### WORK REQUIRED
Line by line, give the data again exactly as it appears.
────
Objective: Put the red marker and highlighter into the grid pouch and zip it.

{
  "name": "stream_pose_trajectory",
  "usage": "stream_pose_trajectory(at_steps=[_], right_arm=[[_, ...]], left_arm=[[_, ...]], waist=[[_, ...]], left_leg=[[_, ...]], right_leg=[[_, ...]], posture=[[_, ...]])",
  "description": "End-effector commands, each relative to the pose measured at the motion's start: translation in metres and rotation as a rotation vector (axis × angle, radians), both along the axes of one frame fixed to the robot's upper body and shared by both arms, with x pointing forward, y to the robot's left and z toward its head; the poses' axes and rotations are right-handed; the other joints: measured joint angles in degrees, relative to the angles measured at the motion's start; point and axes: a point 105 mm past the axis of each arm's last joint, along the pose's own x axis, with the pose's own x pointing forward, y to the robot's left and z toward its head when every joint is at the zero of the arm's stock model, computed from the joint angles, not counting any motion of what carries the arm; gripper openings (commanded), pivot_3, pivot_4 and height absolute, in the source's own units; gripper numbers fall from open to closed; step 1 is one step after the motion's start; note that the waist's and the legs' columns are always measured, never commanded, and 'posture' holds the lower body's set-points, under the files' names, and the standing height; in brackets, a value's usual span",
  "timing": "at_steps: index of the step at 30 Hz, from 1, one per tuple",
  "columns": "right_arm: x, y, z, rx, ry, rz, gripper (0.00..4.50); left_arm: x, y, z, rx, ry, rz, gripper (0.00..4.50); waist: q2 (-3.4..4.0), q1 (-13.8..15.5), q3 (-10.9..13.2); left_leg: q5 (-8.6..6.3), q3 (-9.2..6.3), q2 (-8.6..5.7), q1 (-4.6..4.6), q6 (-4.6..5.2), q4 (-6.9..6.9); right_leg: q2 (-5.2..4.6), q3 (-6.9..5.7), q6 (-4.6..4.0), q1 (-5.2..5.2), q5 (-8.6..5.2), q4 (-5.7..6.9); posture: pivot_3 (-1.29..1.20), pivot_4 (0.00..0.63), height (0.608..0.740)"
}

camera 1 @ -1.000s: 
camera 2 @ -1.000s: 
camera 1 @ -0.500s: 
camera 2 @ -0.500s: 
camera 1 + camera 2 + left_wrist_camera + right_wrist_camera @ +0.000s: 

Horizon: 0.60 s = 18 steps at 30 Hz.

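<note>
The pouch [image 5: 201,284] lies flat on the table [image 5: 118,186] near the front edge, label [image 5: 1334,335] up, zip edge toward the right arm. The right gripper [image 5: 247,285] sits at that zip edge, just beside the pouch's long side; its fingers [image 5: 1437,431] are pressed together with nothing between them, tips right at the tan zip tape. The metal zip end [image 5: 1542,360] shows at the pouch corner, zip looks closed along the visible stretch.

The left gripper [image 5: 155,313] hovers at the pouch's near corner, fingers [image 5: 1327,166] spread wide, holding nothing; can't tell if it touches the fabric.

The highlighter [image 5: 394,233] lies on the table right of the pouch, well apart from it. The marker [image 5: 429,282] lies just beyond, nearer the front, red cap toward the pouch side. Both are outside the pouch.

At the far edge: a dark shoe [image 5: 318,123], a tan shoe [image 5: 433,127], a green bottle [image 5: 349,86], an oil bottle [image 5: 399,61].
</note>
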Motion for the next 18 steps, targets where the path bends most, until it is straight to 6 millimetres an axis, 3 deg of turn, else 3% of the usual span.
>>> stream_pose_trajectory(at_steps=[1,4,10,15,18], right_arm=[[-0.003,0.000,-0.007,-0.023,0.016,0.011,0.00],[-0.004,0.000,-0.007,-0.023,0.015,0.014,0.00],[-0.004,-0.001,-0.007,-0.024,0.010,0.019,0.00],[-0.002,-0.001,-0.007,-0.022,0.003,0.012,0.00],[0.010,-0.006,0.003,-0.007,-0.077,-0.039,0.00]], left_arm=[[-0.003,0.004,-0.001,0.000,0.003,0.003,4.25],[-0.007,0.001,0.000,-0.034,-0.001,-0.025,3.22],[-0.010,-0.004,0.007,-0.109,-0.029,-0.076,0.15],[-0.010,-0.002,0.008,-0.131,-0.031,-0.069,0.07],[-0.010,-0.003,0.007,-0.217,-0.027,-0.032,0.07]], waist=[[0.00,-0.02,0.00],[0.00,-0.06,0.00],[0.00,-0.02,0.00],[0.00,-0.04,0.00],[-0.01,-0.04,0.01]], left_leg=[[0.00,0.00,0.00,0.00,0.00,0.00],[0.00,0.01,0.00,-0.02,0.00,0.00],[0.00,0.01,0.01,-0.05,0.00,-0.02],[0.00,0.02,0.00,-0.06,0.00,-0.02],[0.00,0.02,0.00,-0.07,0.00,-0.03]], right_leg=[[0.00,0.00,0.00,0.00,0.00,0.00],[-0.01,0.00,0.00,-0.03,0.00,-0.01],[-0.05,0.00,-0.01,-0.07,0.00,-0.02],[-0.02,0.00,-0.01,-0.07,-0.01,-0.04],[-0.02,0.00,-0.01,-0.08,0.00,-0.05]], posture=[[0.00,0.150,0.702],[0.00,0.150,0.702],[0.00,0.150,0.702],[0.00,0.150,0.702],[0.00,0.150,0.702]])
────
### RESPONSE FOR THIS EXERCISE
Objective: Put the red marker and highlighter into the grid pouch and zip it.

{
  "name": "stream_pose_trajectory",
  "usage": "stream_pose_trajectory(at_steps=[_], right_arm=[[_, ...]], left_arm=[[_, ...]], waist=[[_, ...]], left_leg=[[_, ...]], right_leg=[[_, ...]], posture=[[_, ...]])",
  "description": "End-effector commands, each relative to the pose measured at the motion's start: translation in metres and rotation as a rotation vector (axis × angle, radians), both along the axes of one frame fixed to the robot's upper body and shared by both arms, with x pointing forward, y to the robot's left and z toward its head; the poses' axes and rotations are right-handed; the other joints: measured joint angles in degrees, relative to the angles measured at the motion's start; point and axes: a point 105 mm past the axis of each arm's last joint, along the pose's own x axis, with the pose's own x pointing forward, y to the robot's left and z toward its head when every joint is at the zero of the arm's stock model, computed from the joint angles, not counting any motion of what carries the arm; gripper openings (commanded), pivot_3, pivot_4 and height absolute, in the source's own units; gripper numbers fall from open to closed; step 1 is one step after the motion's start; note that the waist's and the legs' columns are always measured, never commanded, and 'posture' holds the lower body's set-points, under the files' names, and the standing height; in brackets, a value's usual span",
  "timing": "at_steps: index of the step at 30 Hz, from 1, one per tuple",
  "columns": "right_arm: x, y, z, rx, ry, rz, gripper (0.00..4.50); left_arm: x, y, z, rx, ry, rz, gripper (0.00..4.50); waist: q2 (-3.4..4.0), q1 (-13.8..15.5), q3 (-10.9..13.2); left_leg: q5 (-8.6..6.3), q3 (-9.2..6.3), q2 (-8.6..5.7), q1 (-4.6..4.6), q6 (-4.6..5.2), q4 (-6.9..6.9); right_leg: q2 (-5.2..4.6), q3 (-6.9..5.7), q6 (-4.6..4.0), q1 (-5.2..5.2), q5 (-8.6..5.2), q4 (-5.7..6.9); posture: pivot_3 (-1.29..1.20), pivot_4 (0.00..0.63), height (0.608..0.740)"
}

camera 1 @ -1.000s: 
camera 2 @ -1.000s: 
camera 1 @ -0.500s: 
camera 2 @ -0.500s: 
camera 1 + camera 2 + left_wrist_camera + right_wrist_camera @ +0.000s: 

Horizon: 0.60 s = 18 steps at 30 Hz.

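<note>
The pouch [image 5: 201,284] lies flat on the table [image 5: 118,186] near the front edge, label [image 5: 1334,335] up, zip edge toward the right arm. The right gripper [image 5: 247,285] sits at that zip edge, just beside the pouch's long side; its fingers [image 5: 1437,431] are pressed together with nothing between them, tips right at the tan zip tape. The metal zip end [image 5: 1542,360] shows at the pouch corner, zip looks closed along the visible stretch.

The left gripper [image 5: 155,313] hovers at the pouch's near corner, fingers [image 5: 1327,166] spread wide, holding nothing; can't tell if it touches the fabric.

The highlighter [image 5: 394,233] lies on the table right of the pouch, well apart from it. The marker [image 5: 429,282] lies just beyond, nearer the front, red cap toward the pouch side. Both are outside the pouch.

At the far edge: a dark shoe [image 5: 318,123], a tan shoe [image 5: 433,127], a green bottle [image 5: 349,86], an oil bottle [image 5: 399,61].
</note>
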Motion for the next 18 steps, targets where the path bends most, until it is straight to 6 millimetres an axis, 3 deg of turn, else 3% of the usual span.
>>> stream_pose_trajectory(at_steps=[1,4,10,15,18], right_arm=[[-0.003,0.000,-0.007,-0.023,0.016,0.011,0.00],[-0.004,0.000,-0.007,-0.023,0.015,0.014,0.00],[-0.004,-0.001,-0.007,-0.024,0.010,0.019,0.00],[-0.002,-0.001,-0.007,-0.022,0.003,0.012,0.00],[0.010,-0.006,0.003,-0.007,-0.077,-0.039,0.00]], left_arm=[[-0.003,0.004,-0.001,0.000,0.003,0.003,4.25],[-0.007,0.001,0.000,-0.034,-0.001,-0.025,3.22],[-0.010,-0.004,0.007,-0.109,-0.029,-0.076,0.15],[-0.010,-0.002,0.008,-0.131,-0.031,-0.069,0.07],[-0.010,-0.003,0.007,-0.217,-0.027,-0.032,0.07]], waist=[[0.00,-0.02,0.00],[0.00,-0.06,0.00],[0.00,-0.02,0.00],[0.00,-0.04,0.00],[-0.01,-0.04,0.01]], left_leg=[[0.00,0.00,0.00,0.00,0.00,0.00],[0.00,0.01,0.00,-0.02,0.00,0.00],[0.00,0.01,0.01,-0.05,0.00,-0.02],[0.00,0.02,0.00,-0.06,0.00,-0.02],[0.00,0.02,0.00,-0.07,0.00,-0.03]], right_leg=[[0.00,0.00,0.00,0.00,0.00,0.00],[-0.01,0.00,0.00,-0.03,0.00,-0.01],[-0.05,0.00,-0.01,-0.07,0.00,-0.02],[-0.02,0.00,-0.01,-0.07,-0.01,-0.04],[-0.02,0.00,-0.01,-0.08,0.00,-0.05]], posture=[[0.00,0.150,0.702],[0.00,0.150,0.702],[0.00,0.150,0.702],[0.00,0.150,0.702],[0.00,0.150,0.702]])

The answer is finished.